July 26, 2004

"HOLLYWOOD"

Nationally syndicated column

By Marilyn Beck and Stacy Jenel Smith


GLOBAL WALKER HAS DIFFERENT PERSPECTIVE
ON FOREIGN FILM-GOING



SILVER SCREEN INTERNATIONAL:  Soon due to cross the finish line of her five-year Global Walk for Breast Cancer, amazing woman and avowed movie buff Polly Letofsky has unique insights into how the film-going experience differs from country to country. 

In Thailand, she tells us via cell phone while walking a Rocky Mountain road, you get up and pay homage to the king with a song between the (usually-violent) previews and the feature, and you get an intermission -- even if it means stopping the projector mid-scene. 

In Calcutta, in movie-adoring India, Polly found herself seated in the balcony near a fellow filmgoer who had a clucking chicken.  Was that dinner or a pet?  "Dinner, I'm afraid," she says.  "There are always people carrying around chickens there.  They don't have refrigeration."

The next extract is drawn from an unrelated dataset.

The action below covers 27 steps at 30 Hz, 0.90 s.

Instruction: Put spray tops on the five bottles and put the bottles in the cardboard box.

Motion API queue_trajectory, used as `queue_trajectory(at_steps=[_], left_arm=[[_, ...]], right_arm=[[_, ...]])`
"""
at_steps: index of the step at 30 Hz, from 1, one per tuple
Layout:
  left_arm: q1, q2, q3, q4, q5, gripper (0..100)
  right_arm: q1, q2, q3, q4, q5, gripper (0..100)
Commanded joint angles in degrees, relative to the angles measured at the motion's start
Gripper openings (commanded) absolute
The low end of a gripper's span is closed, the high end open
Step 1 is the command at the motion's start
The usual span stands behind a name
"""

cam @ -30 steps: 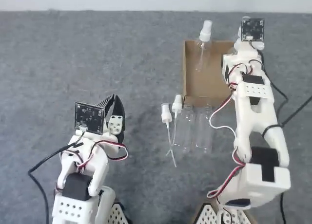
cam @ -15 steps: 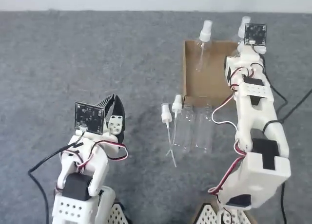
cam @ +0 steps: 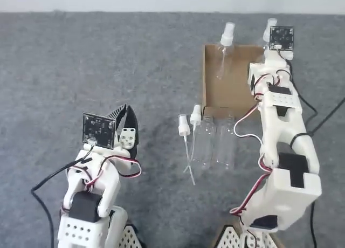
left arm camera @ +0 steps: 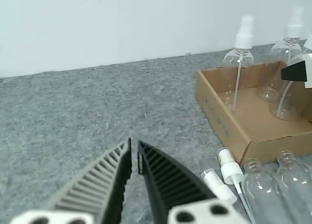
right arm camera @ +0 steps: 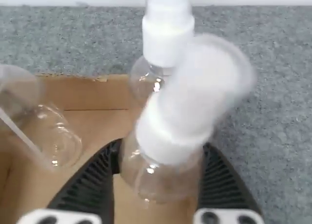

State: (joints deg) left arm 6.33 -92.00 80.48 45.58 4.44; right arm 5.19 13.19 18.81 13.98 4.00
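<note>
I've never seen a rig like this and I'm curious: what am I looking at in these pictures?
These are two small robot arms at a grey table. One picture looks down from above; the other two come from a camera on each arm's wrist. The right gripper holds a clear bottle with a spray top inside the cardboard box. The left gripper is shut and empty. Two uncapped bottles and two loose spray tops lie on the table beside the box.
</note>
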Motion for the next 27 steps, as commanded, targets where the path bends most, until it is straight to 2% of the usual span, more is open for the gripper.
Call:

Popcorn was a universal part of the movie scene in the countries Polly walked through, with some differences: in Malaysia, they put sugar on it, in India, butterscotch powder. 

Back in the good ol' U.S.A., Polly found a smattering of old-fashioned, small town "Main Street theaters ...  There are still some of those around, owned by families who make the popcorn at home and bring it in," she notes, remembering one owner who politely asked the audience not to spill.

Having raised money and awareness toward fighting breast cancer in 22 countries (see www.globalwalk.org), the first American woman to walk 14,000 miles around the world is expected to arrive to her well-deserved hero's welcome, complete with parade, in Vail, Colorado, on Friday (July 30).